Exercise instructions: Answer with the number of lines in the records that contain "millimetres" and with nothing else.

Exercise material:
************

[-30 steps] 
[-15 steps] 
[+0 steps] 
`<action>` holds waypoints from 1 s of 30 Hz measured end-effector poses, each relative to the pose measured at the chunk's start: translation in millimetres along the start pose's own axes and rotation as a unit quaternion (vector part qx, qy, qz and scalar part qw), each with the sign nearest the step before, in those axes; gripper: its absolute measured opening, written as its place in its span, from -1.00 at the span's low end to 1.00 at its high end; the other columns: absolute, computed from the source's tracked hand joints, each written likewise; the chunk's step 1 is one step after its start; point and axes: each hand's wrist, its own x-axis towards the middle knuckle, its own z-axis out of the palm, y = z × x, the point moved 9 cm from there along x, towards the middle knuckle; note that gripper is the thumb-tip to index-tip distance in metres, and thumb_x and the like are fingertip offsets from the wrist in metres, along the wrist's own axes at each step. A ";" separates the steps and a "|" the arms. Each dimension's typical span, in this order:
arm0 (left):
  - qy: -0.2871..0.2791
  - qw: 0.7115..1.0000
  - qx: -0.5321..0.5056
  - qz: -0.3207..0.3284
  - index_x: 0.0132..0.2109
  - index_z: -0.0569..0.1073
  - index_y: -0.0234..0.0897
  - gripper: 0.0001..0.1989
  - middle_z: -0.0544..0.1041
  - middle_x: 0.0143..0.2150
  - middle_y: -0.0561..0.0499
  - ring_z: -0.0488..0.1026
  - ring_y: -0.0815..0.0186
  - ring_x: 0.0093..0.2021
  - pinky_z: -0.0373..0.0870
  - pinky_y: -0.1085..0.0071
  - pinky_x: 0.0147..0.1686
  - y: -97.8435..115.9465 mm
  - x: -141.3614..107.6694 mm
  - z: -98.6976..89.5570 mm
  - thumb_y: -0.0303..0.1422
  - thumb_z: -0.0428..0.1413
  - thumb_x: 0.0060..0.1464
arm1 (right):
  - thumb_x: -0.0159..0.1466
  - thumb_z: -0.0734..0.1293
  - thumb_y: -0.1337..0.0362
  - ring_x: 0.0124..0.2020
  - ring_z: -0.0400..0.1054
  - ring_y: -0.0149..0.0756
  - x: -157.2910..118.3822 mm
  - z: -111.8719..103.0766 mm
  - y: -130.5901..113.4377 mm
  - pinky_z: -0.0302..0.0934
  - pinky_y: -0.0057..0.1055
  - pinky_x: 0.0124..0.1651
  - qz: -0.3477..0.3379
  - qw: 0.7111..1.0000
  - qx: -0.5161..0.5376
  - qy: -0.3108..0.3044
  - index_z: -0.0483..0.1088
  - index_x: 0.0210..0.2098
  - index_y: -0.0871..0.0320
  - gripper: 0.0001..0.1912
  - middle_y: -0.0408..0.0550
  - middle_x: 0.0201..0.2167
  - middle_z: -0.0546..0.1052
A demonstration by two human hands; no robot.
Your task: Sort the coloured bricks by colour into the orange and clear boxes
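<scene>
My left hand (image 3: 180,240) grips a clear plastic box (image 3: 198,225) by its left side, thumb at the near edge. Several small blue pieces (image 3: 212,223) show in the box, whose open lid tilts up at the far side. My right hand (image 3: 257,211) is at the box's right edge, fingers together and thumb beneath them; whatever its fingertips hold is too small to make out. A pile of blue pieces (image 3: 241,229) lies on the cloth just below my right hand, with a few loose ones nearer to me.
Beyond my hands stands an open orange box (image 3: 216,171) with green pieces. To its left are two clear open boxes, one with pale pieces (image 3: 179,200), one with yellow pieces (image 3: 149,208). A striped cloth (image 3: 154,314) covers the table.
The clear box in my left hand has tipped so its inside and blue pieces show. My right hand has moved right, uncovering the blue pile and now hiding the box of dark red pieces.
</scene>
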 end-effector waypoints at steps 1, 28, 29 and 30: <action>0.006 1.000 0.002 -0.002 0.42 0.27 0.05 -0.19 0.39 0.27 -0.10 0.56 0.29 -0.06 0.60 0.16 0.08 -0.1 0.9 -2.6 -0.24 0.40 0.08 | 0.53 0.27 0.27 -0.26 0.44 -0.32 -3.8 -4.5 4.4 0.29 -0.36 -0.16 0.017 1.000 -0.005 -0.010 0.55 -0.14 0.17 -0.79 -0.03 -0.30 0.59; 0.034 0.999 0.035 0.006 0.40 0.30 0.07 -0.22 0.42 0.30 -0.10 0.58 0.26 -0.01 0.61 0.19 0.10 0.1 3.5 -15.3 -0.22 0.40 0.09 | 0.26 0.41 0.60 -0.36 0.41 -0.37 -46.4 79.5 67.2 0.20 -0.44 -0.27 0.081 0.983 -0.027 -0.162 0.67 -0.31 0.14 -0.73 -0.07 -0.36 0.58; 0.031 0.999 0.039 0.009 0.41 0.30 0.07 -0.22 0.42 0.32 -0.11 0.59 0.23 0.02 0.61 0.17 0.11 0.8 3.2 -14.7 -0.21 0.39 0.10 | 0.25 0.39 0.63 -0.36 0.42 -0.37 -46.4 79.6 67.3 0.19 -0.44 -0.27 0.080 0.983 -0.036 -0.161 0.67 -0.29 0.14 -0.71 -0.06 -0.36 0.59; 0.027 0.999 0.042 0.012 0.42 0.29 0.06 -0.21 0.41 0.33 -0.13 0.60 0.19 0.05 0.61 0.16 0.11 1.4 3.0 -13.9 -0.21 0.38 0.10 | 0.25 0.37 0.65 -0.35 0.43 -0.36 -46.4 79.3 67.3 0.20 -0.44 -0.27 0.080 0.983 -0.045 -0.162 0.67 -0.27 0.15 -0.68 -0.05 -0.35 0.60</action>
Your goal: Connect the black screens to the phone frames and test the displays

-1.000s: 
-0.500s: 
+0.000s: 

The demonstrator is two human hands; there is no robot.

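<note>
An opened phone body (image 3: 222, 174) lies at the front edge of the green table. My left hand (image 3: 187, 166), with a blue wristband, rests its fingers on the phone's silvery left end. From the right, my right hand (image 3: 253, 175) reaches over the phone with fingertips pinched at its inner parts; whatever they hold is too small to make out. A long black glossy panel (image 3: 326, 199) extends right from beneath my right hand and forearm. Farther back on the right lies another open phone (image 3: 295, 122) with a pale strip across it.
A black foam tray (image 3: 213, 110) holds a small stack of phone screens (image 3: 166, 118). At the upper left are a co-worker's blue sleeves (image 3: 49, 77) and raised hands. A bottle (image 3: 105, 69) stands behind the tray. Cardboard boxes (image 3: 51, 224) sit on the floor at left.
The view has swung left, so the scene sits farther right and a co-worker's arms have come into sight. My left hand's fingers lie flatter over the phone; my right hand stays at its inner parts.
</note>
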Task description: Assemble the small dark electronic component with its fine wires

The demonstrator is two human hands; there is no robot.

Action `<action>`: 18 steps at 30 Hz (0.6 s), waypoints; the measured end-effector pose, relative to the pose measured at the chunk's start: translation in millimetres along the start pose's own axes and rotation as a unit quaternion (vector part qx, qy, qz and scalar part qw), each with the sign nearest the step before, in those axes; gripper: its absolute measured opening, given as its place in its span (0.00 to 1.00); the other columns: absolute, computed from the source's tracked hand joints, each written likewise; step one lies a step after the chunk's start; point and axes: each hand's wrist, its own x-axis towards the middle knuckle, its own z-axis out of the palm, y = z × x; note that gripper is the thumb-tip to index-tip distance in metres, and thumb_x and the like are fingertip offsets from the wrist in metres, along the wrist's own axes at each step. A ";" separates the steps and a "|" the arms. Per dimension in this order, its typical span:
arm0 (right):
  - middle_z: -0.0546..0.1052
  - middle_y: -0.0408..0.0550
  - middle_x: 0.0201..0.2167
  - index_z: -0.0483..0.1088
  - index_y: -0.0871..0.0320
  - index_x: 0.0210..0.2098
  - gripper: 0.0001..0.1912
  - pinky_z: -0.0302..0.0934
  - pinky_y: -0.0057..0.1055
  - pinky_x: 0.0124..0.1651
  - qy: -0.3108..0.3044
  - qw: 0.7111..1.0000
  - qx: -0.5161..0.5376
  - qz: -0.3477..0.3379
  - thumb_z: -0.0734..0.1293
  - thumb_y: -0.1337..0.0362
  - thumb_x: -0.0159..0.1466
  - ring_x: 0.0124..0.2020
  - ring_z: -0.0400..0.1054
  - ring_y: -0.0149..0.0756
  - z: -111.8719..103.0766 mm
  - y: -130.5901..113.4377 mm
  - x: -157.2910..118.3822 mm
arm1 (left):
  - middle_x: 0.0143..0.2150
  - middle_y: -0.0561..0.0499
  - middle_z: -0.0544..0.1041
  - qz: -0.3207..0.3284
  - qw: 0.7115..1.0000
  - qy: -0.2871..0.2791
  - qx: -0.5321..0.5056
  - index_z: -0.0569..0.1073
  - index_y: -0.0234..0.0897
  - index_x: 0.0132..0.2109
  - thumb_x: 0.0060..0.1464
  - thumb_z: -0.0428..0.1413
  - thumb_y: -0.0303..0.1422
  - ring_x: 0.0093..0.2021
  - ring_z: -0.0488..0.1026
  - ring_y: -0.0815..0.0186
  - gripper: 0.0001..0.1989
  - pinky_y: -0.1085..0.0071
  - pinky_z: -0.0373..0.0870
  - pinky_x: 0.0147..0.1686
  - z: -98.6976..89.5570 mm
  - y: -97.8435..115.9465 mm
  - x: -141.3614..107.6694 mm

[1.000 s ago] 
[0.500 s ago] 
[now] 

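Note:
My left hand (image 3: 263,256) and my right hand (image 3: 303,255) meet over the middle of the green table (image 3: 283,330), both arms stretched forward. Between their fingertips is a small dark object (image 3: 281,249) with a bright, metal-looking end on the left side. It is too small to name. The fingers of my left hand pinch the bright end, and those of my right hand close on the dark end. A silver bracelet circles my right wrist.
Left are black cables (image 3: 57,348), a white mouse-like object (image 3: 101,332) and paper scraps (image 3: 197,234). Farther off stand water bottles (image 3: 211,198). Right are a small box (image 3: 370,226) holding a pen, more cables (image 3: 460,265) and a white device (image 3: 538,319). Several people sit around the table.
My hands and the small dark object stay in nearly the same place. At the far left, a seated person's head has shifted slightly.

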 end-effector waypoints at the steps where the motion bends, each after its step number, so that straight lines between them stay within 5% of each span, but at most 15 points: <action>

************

Answer to the problem: 2